Тут он поднял глаза и встретился взглядом с глазами министра.
– А, это ты, Герень, – удивился король. – Неужели проклятие выгнало и тебя из города?
– Нет, не это, мой государь. Я пришел сюда по другой причине, – ответил министр. – Хотел побыть в тишине, чтобы спокойно обдумать кое-какие проблемы. – Отправляйся-ка в замок, – сказал он своему пажу. – Мне нужно поговорить с королем, и разговор этот не для чужих ушей.
Он подождал, пока паж не скрылся из виду, затем продолжил:
– Известно ли вам, государь, что, не менее чем в пятидесяти провинциях нашего королевства, народ берется за оружие.

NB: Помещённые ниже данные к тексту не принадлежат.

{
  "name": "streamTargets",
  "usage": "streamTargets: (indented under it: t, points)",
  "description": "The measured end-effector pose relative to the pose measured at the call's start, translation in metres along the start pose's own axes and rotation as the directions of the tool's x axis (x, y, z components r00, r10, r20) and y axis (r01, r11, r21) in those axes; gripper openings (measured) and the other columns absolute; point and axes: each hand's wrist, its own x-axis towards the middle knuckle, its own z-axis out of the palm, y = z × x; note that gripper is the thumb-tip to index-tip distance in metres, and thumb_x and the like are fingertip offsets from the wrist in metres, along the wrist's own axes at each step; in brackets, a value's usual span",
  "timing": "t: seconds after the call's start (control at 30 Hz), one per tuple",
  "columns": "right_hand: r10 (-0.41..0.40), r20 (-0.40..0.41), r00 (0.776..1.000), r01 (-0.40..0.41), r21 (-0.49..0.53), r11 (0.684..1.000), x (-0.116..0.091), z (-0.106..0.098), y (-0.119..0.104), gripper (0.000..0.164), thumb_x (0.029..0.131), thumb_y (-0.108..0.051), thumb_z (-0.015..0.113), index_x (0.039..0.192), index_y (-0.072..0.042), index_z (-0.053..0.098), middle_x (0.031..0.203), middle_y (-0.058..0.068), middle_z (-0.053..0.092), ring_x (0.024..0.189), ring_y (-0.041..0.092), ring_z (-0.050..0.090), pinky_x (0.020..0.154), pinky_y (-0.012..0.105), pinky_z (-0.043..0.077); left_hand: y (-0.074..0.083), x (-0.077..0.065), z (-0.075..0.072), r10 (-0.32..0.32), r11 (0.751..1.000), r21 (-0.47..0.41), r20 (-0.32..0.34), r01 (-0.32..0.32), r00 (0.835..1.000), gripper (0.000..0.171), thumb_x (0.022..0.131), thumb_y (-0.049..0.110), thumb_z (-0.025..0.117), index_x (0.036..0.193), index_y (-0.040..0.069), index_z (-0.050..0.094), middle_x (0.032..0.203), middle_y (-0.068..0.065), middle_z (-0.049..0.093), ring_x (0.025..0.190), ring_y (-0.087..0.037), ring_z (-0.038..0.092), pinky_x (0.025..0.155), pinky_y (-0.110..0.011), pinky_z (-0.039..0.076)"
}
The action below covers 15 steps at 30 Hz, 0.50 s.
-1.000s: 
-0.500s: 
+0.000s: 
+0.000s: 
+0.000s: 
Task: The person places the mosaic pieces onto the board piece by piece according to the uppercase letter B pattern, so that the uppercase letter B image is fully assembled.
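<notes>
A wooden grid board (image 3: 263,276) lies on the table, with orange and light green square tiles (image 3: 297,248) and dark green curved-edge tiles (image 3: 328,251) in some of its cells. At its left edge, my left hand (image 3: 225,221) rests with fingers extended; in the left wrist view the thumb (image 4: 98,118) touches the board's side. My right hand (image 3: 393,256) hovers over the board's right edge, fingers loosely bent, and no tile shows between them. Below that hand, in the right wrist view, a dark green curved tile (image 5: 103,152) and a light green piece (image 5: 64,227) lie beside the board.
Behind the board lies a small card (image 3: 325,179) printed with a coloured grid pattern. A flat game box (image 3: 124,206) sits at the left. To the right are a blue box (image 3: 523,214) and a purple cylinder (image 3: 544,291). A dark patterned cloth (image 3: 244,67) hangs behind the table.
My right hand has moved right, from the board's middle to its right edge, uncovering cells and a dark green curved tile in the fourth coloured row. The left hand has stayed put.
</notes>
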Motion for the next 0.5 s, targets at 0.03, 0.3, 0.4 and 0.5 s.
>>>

Подстегиваемые многими и многими баронами, они готовят вооруженное восстание, и боюсь, государь, что их действия направлены вовсе не в вашу пользу.
– Мы остановим их, Герень! – твердо сказал король. – Мы выступим против них и докажем низким вассалам, что у них есть еще повелитель! – бросил он на ходу, направляясь к саду.
Но, словно вспомнив о чем-то важном, он вдруг остановился и, пошарив в кармане, достал из него листок пергамента.